» How to complete this task
Pictures in the material below are to be left out, and only the lines from the line with "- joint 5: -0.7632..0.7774" up to and including the line with "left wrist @" are to be written out exactly.

» Input data
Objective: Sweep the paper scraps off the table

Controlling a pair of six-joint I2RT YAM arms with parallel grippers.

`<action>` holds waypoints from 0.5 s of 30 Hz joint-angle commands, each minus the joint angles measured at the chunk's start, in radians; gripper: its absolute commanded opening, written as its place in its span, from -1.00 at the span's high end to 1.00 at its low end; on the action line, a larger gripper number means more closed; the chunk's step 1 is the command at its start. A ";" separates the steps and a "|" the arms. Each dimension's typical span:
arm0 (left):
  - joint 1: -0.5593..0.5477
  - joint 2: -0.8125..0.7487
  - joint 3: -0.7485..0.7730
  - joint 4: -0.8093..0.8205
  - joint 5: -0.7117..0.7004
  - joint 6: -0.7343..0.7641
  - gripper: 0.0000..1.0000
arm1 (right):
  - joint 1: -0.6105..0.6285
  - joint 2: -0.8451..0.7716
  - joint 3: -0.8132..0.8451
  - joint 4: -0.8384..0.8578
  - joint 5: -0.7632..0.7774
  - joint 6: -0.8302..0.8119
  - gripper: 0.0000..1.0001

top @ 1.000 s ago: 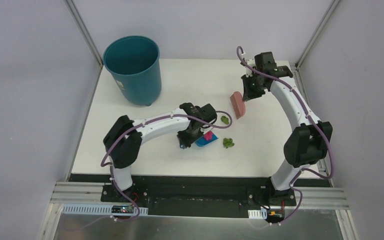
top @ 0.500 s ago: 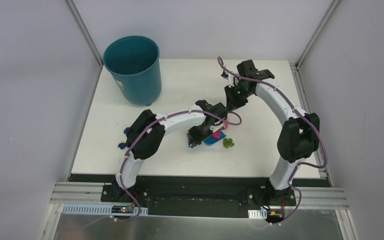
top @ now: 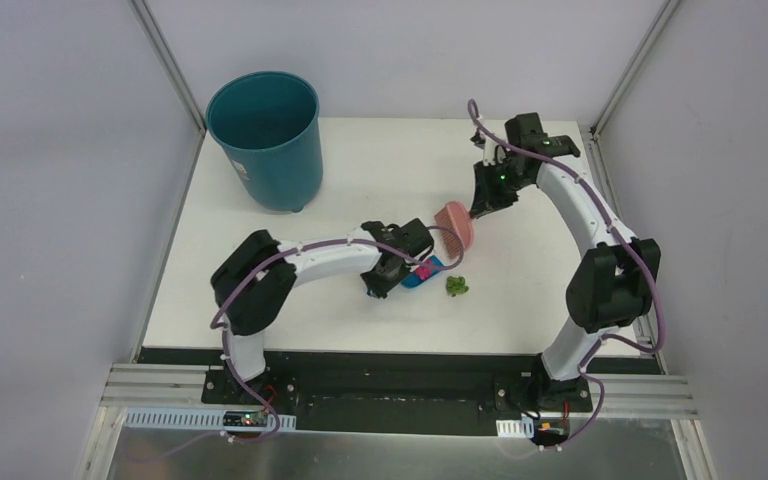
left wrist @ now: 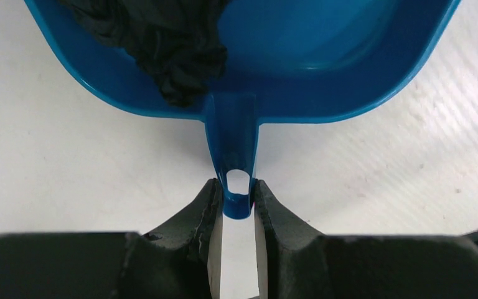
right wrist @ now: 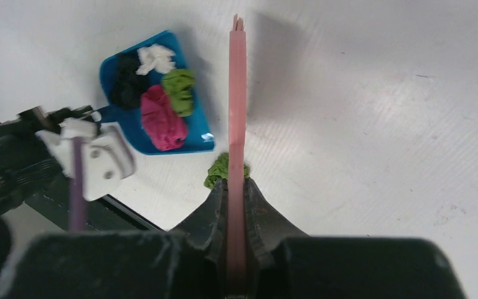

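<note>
L claw (left wrist: 237, 194) pinching pan (left wrist: 323, 81) handle, R claw (right wrist: 237, 190) pinching brush (right wrist: 237, 93); scraps (right wrist: 162, 118) mostly in pan, one green wad (top: 457, 286) on table (top: 530, 300) mid-frame (prob. light, soft: push w/ bristles, don't grip).

Light's coming in bright and even from overhead. The white table (top: 380, 160) is washing out, the brush (right wrist: 237, 93) is throwing a soft shadow to its right, and each wrist view's bottom edge is going dark and blurry.

The brush (right wrist: 237, 93) half hides one green scrap (right wrist: 218, 172).
</note>
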 commanded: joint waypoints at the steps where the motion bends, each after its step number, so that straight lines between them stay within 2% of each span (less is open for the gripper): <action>1: -0.015 -0.191 -0.154 0.322 -0.054 -0.021 1.00 | -0.126 -0.046 0.005 0.000 -0.078 0.027 1.00; 3: -0.016 -0.186 -0.162 0.348 -0.051 -0.028 1.00 | -0.173 -0.058 0.002 0.001 -0.115 0.035 1.00; 5: -0.019 -0.170 -0.137 0.315 -0.045 -0.047 1.00 | -0.200 -0.071 0.002 0.008 -0.107 0.037 1.00; 7: -0.022 -0.173 -0.170 0.355 -0.054 -0.052 1.00 | -0.222 -0.084 -0.014 0.031 -0.095 0.050 1.00; 15: -0.021 -0.199 -0.184 0.366 -0.018 -0.104 1.00 | -0.238 -0.070 -0.046 0.054 -0.110 0.066 1.00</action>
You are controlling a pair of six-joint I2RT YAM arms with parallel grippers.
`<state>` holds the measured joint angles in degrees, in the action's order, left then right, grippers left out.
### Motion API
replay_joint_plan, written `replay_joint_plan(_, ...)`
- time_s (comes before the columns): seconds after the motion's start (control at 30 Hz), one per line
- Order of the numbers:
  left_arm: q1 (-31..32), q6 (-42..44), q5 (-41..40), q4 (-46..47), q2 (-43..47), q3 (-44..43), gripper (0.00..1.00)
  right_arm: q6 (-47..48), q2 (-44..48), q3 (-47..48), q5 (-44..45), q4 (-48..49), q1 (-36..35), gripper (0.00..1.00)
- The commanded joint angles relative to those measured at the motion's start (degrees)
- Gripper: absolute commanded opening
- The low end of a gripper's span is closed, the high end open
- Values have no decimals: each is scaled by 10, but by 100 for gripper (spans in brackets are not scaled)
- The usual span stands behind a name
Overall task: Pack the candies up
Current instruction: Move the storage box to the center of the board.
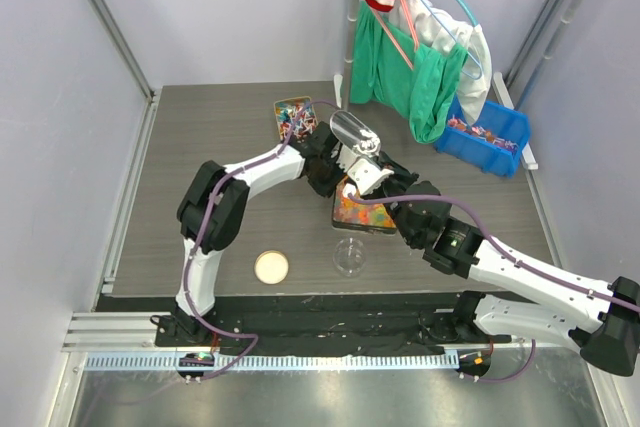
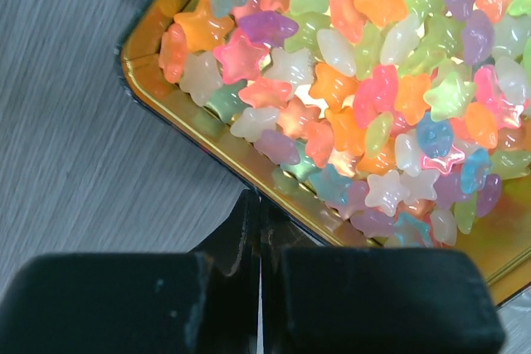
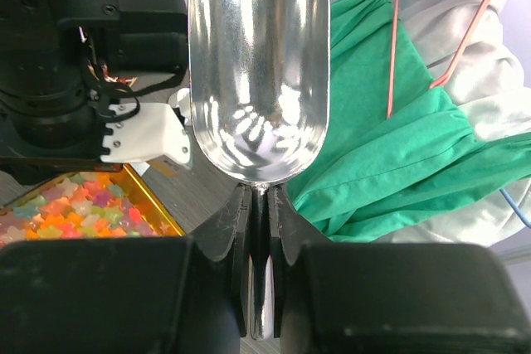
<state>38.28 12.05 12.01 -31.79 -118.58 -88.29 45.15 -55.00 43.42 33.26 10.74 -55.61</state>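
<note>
the candies [image 1: 295, 116], tiny shiny red, blue and white twists, sit in a far tray [image 1: 277, 106], left of centre. right gripper [image 3: 260, 205] pinches a metal scoop [image 3: 259, 64] by its handle; left gripper [image 2: 259, 225] is closed at a gold tray [image 2: 145, 80] rim.

Wrapped candies [image 1: 293, 117] — red, blue, white — heaped in far tray [image 1: 278, 106].
</note>
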Motion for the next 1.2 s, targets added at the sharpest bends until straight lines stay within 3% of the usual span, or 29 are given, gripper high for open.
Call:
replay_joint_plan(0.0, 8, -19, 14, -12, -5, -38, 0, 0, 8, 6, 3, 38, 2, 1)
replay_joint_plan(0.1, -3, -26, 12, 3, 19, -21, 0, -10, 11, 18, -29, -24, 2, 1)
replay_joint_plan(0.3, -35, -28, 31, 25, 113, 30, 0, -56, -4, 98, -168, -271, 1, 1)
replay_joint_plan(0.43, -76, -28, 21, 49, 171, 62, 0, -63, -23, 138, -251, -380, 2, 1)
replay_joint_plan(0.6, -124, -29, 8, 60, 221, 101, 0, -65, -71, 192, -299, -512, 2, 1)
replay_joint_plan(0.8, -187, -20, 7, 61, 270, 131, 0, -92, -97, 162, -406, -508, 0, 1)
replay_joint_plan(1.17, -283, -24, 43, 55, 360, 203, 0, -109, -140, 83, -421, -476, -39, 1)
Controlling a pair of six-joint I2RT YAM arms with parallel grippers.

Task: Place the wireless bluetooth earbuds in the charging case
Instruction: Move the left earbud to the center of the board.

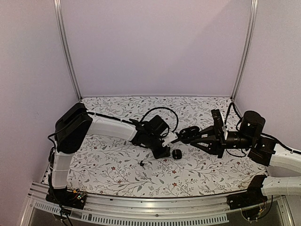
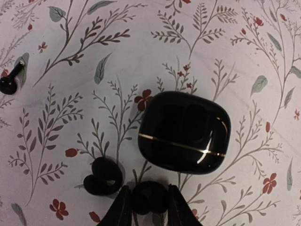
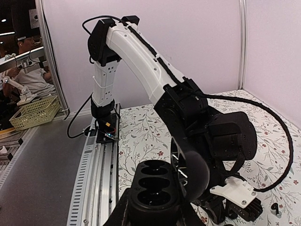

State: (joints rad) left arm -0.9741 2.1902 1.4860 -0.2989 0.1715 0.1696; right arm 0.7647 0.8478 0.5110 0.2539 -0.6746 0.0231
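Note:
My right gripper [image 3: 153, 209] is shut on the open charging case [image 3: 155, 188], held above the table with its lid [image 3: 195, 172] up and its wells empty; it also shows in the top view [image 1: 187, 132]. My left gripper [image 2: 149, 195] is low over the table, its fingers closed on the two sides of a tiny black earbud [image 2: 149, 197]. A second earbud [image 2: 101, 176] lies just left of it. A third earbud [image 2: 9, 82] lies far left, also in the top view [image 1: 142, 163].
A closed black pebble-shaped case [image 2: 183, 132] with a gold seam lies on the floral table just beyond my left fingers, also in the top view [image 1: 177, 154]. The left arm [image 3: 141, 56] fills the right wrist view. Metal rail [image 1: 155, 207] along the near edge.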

» Written answer
  - joint 5: -0.7632..0.7774
  - joint 6: -0.8302..0.8119
  - gripper: 0.0000..1.0001

top @ 1.000 s ago: 
top @ 0.500 s ago: 
top @ now: 
left wrist @ now: 

That brings the answer to completion.